Uplink Disconnect Issues

Goal

Keep uplink connected robustly 24/7.

Setup

I have an app that connects to a local uplink program that runs 24/7 on a desktop computer connected by ethernet. On this uplink program, I connect to a Google Cloud postgres database through psycopg2. I typically run the wait_forever() command and wait for Anvil calls from the client throughout the day to query the database. Every day at 4 am, I have a scheduled Anvil task to sync an external inventory system with my cloud database.

Problem

Basically, every day this uplink connection fails. By fail, I mean something a little bit vague because I haven’t been able to find a systematic trace of the error. I usually have a few common things happen.

The uplink program will usually have a complaint like this:

Anvil websocket closed (code 1006, reason=Going away)
Exception in thread Thread-2:
Traceback (most recent call last):
 File "C:\Users\gwebe\anaconda3\lib\site-packages\anvil\server.py", line 311, in call
   return _do_call(args, kwargs, fn_name=fn_name)
 File "C:\Users\gwebe\anaconda3\lib\site-packages\anvil\server.py", line 303, in _do_call
   return _threaded_server.do_call(args, kwargs, fn_name=fn_name, live_object=live_object)
 File "C:\Users\gwebe\anaconda3\lib\site-packages\anvil\_threaded_server.py", line 404, in do_call
   raise error_from_server
anvil._server.AnvilWrappedError: 'Connection to Anvil Uplink server lost'

During handling of the above exception, another exception occurred:

Traceback (most recent call last):
 File "C:\Users\gwebe\anaconda3\lib\threading.py", line 932, in _bootstrap_inner
   self.run()
 File "C:\Users\gwebe\anaconda3\lib\threading.py", line 870, in run
   self._target(*self._args, **self._kwargs)
 File "C:\Users\gwebe\anaconda3\lib\site-packages\anvil\server.py", line 143, in heartbeat_until_reopened
   call("anvil.private.echo", "keep-alive")
 File "C:\Users\gwebe\anaconda3\lib\site-packages\anvil\server.py", line 314, in call
   raise _server._deserialise_exception(e.error_obj)
anvil._server.AnvilWrappedError: 'Connection to Anvil Uplink server lost'
Reconnecting Anvil Uplink...
Connecting to wss://anvil.works/uplink
Anvil websocket open
Connected to "Default environment (dev)" as SERVER

It seems to always “recover” the connection. However, I get weird bugs once the uplink reconnects. These include:

  1. The Anvil server call cannot find my local functions and claims the functions do not exist.
  2. This:
OperationalError: server closed the connection unexpectedly
   This probably means the server terminated abnormally
   before or while processing the request.
  1. The client code just hangs waiting for the return and then eventually gives up - anvil.server.TimeoutError: Server code took too long. The client code usually takes less than 3 seconds to gather the information from my local desktop.

Similar Issues

The first conversation above ended with @shaun asking about a potential bug, but then the conversation died off. I can provide more information if needed for my scenario.

Question

Does anyone have a robust strategy to handle the Anvil uplink connection and an external database cursor? Or does anyone know what I might be doing to cause the daily fragility?

Thanks!

Well the main issue is still persisting, but I figured out one of the sub errors (Problem #2). I realized the OperationalError was actually a psycopg2 exception. I now catch that before making database queries and restart the connection if it pops up (similar to Stack Overflow DB Reconnection).

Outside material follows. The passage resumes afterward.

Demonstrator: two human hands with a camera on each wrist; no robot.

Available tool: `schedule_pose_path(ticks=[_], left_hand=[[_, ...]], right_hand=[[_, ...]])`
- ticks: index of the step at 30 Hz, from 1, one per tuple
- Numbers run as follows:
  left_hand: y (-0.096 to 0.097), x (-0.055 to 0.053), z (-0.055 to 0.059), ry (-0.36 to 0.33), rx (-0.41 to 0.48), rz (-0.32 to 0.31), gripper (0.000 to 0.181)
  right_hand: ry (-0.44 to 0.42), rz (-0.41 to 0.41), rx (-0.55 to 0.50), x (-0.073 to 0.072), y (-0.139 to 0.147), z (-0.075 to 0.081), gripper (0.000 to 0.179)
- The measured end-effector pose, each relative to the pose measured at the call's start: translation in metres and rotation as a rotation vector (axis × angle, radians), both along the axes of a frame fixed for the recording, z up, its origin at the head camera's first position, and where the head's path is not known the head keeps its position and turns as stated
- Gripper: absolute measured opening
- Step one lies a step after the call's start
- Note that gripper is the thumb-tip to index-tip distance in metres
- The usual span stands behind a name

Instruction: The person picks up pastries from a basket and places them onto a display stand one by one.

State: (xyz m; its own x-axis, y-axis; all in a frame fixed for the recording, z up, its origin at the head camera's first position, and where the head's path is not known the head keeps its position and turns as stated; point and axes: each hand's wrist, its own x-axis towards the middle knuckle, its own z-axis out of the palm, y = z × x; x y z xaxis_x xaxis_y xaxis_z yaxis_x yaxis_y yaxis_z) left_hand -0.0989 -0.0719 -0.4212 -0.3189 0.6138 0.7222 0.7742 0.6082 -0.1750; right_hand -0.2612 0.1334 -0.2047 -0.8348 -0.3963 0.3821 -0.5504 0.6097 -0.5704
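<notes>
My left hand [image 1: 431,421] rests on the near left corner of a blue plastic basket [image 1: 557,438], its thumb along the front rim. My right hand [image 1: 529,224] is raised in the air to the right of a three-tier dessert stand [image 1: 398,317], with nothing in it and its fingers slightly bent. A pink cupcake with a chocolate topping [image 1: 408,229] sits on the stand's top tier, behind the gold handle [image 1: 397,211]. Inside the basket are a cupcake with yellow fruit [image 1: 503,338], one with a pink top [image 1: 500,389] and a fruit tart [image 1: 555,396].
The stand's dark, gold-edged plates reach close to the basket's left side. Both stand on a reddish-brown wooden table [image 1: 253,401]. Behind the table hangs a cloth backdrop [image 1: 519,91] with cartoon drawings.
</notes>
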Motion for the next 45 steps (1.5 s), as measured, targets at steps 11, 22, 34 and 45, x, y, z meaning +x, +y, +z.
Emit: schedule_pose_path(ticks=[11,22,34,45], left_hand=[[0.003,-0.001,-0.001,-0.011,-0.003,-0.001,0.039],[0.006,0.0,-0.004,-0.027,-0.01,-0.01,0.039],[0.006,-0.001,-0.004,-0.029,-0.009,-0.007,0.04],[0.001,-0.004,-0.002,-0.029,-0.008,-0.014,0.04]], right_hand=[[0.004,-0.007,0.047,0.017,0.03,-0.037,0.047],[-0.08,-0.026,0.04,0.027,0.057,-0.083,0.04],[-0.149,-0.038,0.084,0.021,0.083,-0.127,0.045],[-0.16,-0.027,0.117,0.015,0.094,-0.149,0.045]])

I tested again today and the main problem still occurs: Anvil claims that it is reconnected on the uplink code; however, I still get client responses like this:

anvil.server.UplinkDisconnectedError: The uplink server for "<FunctionName>" has been disconnected

I do similar things for multiple different uplinks for anvil apps running 24/7 for a retail environment.
image

This means I get called if something breaks.

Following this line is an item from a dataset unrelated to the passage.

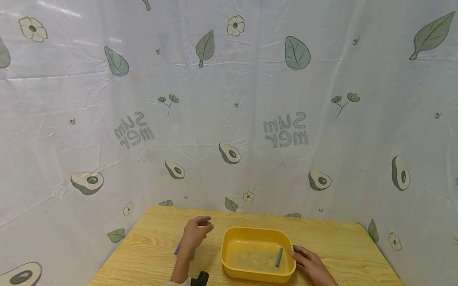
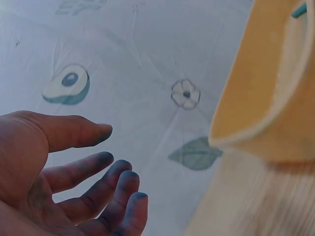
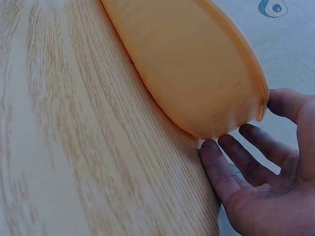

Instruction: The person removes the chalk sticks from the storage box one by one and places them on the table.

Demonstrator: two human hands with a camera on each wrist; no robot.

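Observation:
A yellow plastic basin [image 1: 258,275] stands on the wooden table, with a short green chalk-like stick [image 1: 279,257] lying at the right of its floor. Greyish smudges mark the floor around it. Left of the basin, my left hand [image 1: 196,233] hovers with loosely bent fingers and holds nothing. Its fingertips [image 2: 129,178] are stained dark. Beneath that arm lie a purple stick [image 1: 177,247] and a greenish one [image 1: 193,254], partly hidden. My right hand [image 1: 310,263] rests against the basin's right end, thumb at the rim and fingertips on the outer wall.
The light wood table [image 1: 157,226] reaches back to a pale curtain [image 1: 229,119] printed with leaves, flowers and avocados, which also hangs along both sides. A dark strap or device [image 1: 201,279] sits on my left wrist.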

This is not a solution to the problem, but my workaround that works for me is not running them 24/7, I have a scheduler that ends the scripts after like 23hours and 55 minutes, and the scheduler is set to start every 1 minute if a task ends or crashes.

Reconnecting to the uplink once a day stopped most if not all of the aberrant behavior I had that matched some of what you and others have posted.

4 Likes

Thanks @ianbuywise. Very interesting and seems promising. I’m going to test it out and report back after a few days.

Weighing in here: The Uplink reconnecting is no big deal, but when the Uplink reconnects, all of your server functions should automatically be re-registered! So if it’s behaving as described here, it’s definitely a bug.

How reliable is the loss of server functions? Can you construct a minimal app that replicates this behaviour, and which you could leave in this state while we poke around at it?

A few updates:

  • I think I tried @ianbuywise’s workaround, but I am still getting weird behavior. I go into detail below for what I have been attempting.
  • @meredydd: I believe it is pretty reliably failing. I am going to try to construct a minimal example soon (hopefully later today, without the DB connection), but what I have now is fairly simplistic (it is unfortunately just part of a larger code)

What I have tried recently:

I created a Scheduler.py code on my desktop that just periodically calls a local program called connectDatabaseProduction.py in the same directory. All connectDatabaseProduction.py does is

parametersConnection = {
   'sslmode': '',
   'sslrootcert': '',
   'sslcert': '',
   'sslkey':'',
   'hostaddr': '',
   'port': '',
   'user': '',
   'password': ,
   'dbname': ''
}
connection = psycopg2.connect(**parametersConnection)
cursor = connection.cursor()

def main():
   anvil.server.connect('')
   anvil.server.wait_forever()

main()

There are some other functions in here that get called by the Anvil server through the client. When I first load everything up, it all goes normally. After a few hours, things start to break down.

After @ianbuywise’s suggestion, I made this Scheduler.py code, which:

  • runs connectDatabaseProduction.py
  • prints the time (in EST) every hour
  • between 2 am and 3 am, it terminates connectDatabaseProduction.py and restarts it
  • repeats this for about 5 days

Here is Scheduler.py:

from datetime import datetime, date, timedelta
import time
import subprocess

# sleep every 1 hour and restart between 2-3 am every day

countDay = 0
now = datetime.now()
dateStart = date.today()

print('')
print('=== Scheduler === Start Date: ' + str(dateStart) + ' ' + now.strftime("%H:%M:%S"))
print('')

if datetime.now().hour > 3:
   dateNext = dateStart + timedelta(days = 1)
else:
   dateNext = dateStart

subprocessDatabase = subprocess.Popen(['python', 'connectDatabaseProduction.py'])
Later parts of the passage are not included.